Go through the material underneath and show every line where the string "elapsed" occurs.
........
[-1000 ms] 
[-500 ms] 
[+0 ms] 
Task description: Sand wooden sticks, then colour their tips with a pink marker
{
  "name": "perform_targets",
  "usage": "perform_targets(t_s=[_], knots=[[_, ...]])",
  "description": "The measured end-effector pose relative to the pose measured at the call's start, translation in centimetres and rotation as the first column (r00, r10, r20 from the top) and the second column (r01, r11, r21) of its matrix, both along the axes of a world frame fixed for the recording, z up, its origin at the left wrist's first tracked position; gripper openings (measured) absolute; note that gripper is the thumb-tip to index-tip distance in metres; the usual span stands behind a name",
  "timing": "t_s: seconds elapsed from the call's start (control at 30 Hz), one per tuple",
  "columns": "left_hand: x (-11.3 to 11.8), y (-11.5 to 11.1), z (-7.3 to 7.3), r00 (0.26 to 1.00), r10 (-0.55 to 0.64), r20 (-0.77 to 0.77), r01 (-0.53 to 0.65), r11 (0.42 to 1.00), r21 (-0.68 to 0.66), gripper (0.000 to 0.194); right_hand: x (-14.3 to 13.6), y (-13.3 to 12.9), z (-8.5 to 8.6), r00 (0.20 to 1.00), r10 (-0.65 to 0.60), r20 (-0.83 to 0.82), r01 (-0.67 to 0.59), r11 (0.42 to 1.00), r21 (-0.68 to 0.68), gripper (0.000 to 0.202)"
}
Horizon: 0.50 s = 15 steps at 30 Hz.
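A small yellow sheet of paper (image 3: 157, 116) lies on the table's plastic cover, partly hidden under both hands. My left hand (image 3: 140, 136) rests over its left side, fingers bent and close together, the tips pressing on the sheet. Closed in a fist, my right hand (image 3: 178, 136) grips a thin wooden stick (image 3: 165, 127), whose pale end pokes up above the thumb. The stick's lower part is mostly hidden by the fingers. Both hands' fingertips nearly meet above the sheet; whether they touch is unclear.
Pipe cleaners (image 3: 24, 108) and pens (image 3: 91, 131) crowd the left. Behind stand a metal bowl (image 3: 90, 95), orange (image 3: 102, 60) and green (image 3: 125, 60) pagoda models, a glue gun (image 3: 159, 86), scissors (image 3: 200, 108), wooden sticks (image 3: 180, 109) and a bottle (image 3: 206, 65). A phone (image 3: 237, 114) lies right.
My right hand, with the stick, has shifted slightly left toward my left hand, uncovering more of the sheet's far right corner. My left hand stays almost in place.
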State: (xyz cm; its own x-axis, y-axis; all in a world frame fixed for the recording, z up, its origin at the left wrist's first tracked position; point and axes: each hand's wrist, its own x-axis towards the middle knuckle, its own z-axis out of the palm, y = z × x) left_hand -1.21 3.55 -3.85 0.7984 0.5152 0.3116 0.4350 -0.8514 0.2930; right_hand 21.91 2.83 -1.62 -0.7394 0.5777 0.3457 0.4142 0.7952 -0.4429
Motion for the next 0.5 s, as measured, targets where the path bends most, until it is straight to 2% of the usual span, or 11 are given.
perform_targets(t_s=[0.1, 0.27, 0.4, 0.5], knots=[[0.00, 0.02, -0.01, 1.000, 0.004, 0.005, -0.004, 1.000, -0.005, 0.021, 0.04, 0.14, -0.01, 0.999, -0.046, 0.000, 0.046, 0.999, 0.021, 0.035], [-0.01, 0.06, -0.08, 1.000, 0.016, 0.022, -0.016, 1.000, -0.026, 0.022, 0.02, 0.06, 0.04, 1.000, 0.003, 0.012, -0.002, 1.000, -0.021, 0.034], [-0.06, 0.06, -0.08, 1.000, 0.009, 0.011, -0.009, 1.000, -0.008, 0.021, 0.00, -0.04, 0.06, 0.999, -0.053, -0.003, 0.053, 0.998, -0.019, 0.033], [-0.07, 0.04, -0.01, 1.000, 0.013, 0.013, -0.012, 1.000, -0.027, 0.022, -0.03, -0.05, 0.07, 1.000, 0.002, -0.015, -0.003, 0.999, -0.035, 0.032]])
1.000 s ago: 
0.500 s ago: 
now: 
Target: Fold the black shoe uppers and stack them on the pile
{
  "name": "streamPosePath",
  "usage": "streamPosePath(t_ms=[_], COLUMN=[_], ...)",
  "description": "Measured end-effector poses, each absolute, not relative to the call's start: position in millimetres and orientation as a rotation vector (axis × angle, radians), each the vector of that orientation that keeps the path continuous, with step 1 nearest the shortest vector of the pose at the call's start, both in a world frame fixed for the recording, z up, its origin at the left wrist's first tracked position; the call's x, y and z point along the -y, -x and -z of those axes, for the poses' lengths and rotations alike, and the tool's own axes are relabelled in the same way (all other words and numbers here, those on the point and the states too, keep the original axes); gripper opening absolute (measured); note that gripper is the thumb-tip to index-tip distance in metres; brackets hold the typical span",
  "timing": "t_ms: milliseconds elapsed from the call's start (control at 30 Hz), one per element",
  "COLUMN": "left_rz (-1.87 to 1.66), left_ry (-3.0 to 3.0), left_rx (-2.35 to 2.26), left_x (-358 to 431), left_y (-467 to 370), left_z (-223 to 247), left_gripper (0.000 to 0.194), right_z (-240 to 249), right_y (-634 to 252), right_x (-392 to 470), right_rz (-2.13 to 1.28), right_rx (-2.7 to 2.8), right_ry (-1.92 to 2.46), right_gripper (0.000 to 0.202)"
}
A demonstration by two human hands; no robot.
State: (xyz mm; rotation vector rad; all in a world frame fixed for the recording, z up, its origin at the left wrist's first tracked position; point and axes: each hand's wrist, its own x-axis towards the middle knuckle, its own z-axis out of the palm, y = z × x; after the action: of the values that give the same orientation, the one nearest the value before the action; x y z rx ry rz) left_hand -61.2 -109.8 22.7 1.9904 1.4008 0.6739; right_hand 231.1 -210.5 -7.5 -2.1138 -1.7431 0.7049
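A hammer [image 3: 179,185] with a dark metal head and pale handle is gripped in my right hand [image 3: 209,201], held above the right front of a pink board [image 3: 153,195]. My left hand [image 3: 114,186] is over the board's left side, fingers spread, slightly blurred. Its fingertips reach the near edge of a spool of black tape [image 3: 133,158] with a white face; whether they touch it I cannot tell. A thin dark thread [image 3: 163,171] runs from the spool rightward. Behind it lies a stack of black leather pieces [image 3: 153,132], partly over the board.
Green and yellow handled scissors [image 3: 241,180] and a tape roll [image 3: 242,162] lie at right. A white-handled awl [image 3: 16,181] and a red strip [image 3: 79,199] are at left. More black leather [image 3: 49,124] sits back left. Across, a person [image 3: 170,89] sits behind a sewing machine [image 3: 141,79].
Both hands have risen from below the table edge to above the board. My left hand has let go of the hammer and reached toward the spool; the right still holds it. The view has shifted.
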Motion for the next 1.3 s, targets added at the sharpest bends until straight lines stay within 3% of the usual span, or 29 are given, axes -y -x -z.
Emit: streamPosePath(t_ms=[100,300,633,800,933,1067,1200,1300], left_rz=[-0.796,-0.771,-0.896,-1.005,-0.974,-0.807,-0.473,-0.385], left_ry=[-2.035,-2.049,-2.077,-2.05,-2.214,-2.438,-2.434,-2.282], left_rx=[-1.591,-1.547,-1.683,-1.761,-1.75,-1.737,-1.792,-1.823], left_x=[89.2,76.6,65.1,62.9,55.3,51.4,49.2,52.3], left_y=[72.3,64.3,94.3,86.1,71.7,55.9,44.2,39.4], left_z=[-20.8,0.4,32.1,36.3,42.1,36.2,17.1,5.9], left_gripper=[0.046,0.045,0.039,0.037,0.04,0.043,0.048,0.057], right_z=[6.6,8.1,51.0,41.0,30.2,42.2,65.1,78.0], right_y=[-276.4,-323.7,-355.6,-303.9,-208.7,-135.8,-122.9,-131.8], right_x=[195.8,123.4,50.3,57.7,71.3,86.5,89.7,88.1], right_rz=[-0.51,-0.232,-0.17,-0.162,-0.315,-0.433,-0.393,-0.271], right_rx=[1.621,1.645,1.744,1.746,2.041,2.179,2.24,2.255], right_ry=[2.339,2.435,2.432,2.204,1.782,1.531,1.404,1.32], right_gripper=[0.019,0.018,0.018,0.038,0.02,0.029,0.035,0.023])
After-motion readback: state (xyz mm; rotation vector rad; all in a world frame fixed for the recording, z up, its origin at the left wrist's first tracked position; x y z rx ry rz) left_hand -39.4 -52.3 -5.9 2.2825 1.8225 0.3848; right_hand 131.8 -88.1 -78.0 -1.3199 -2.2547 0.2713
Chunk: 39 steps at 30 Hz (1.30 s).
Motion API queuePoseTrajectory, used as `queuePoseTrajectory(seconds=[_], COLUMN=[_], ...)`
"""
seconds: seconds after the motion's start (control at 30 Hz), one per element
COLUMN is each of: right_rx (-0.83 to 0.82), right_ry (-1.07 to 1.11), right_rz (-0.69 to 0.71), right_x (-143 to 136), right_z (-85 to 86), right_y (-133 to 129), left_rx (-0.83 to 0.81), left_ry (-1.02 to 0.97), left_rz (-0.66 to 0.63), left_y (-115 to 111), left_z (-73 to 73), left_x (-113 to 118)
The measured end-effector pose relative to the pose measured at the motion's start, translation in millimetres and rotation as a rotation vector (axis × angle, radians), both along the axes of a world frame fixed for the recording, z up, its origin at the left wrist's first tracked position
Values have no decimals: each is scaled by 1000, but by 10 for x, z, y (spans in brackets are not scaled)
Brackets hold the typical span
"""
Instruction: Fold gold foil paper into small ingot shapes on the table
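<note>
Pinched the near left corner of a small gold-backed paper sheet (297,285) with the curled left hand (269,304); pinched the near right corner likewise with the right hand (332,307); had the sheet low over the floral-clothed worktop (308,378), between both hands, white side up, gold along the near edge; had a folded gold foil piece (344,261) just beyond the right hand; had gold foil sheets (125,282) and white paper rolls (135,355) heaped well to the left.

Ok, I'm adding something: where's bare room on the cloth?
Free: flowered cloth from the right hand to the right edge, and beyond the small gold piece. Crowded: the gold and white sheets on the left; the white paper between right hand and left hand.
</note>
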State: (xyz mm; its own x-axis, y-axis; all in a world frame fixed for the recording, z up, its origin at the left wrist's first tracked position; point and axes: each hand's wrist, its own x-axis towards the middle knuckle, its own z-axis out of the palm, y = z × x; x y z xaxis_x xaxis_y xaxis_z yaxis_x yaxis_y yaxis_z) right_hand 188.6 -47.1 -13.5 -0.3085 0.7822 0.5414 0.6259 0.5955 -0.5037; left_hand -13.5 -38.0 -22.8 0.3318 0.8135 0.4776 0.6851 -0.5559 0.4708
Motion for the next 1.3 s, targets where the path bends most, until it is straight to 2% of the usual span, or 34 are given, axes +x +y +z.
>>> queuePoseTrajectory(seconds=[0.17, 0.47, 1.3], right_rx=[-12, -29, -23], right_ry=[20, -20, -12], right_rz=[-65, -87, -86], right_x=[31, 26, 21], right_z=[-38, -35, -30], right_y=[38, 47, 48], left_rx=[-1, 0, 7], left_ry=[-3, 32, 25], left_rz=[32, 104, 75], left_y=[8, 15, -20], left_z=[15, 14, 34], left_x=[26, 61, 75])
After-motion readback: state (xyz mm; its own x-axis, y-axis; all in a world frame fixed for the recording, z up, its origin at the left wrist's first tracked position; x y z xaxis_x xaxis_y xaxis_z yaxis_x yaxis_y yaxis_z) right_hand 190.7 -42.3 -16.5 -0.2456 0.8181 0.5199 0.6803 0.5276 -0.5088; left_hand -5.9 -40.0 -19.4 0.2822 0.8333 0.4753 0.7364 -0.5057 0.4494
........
## RESULT FOR THIS TASK
  "timing": "t_s: seconds elapsed from the call's start (control at 30 Hz), one per tuple",
  "timing": "t_ms: milliseconds elapsed from the call's start (control at 30 Hz), one per element",

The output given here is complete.